** EXCERPTED DATA **
□ □ □ □ □

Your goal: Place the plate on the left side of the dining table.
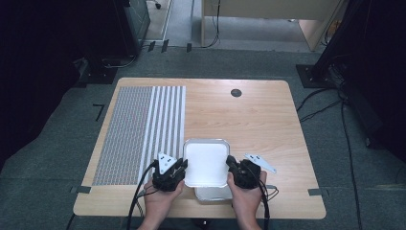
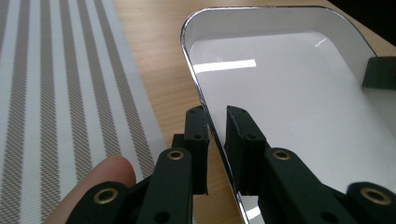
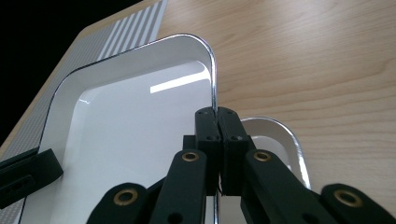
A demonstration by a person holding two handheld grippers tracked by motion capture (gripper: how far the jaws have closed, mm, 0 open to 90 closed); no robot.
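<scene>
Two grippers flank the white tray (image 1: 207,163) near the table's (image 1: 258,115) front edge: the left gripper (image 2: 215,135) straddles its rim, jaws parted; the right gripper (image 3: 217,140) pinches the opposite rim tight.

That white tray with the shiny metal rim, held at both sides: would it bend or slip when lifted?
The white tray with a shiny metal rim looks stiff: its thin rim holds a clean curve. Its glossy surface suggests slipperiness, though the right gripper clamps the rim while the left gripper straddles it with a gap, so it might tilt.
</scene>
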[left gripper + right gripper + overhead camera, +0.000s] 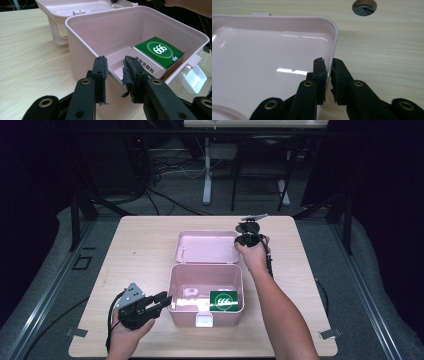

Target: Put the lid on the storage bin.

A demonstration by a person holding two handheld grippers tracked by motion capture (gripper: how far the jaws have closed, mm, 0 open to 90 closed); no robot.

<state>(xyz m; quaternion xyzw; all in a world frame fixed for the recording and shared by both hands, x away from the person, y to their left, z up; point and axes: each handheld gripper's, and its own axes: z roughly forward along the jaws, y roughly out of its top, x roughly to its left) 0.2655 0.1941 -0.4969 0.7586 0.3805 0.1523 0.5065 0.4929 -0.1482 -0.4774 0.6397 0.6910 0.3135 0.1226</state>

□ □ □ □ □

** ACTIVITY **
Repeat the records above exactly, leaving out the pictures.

** RESPONSE BOX **
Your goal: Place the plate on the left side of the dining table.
A demonstration by a person holding two handheld grippers tracked by motion capture (gripper: how far the jaws have closed, mm, 0 open to 90 closed); no robot.
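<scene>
Two grippers flank the white tray (image 1: 207,163) near the table's (image 1: 258,115) front edge: the left gripper (image 2: 215,135) straddles its rim, jaws parted; the right gripper (image 3: 217,140) pinches the opposite rim tight.

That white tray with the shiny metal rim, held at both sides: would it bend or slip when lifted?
The white tray with a shiny metal rim looks stiff: its thin rim holds a clean curve. Its glossy surface suggests slipperiness, though the right gripper clamps the rim while the left gripper straddles it with a gap, so it might tilt.
</scene>
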[left gripper + right gripper + overhead camera, +0.000s] 

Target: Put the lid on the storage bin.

A demonstration by a person holding two handheld grippers tracked by motion capture (gripper: how far the jaws have closed, mm, 0 open to 90 closed); no robot.

<state>(xyz m; quaternion xyzw; all in a world frame fixed for the recording and shared by both hands, x away from the person, y to their left, z up; point and axes: each handheld gripper's, and its own axes: z roughly forward along the jaws, y roughly out of its top, x roughly to its left) 0.2655 0.1941 -0.4969 0.7586 0.3805 0.1523 0.5065 0.4929 -0.1482 -0.4774 0.6397 0.6910 0.3135 0.1226</state>

This answer is complete.